Since 2006, the Venezuelan government has pursued a policy of taking strategic sectors into State control in order to encourage national development, increase food security and improve labour stability. Key sectors include oil and gas, agriculture, power, telecommunications, construction, mining and financial services. Foreign companies, including some British-owned businesses have been affected by this policy and are pursuing compensation from the Venezuelan government. Government exchange controls can make it difficult for foreign businesses invested in Venezuela to repatriate dividends to overseas headquarters in foreign currency.

Reliance on oil revenue and poor economic diversification has resulted inVenezuela importing more than 70% of its needs. UK companies with the right product or service and the right partner continue to do good business. To minimise risk, payment terms can often be negotiated up front, in foreign currency and offshore. We strongly recommend that UK companies thinking of doing business in Venezuela undertake thorough market research and contact the UKTI Team at the British Embassy in Caracas for advice on market entry strategies.

More information on political risk, including political demonstrations, is available in the FCO Travel Advice.

Business and Human Rights

The Venezuelan Constitution of 1999 provides a comprehensive framework for guaranteeing human rights, incorporating many international best practices. Venezuela is a signatory party to the main UN Human Rights Conventions, and a party member of several other Human Rights treaties

The Government of Venezuela has been recognised by most countries, as putting particular emphasis on the promotion of social and economic rights, and there has been substantive progress in developing universal welfare programmes, increasing access to health and education and reducing poverty rates. However, during the UN Universal Periodic Review in October 2011, concerns were raised on the threat to rule of law through high crime rates and the small number of prosecutions, the independence of the judiciary, as well as certain political rights, including freedom of expression.

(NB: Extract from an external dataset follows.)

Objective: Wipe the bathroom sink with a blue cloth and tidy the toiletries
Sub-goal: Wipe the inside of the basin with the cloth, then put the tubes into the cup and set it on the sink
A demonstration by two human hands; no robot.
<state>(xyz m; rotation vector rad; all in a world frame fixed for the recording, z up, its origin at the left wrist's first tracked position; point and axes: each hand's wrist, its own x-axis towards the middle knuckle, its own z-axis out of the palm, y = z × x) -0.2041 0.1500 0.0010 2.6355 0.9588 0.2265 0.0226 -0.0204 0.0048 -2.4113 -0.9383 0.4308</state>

In September 2012 Venezuela denounced the American Convention on Human Rights. This is the formal procedure to withdraw from the Inter-American Court of Human Rights, based in Costa Rica.  The government decision will take effect in September 2013, a year after the denunciation. Apart from this, in November 2012, Venezuela won a seat on the UN Human Rights Council, which it will take up in January 2013 for a 3 year period.  

Bribery and Corruption

Bribery is illegal. It is an offence for British nationals or someone who is ordinarily resident in the UK, a body incorporated in the UK or a Scottish partnership, to bribe anywhere in the world.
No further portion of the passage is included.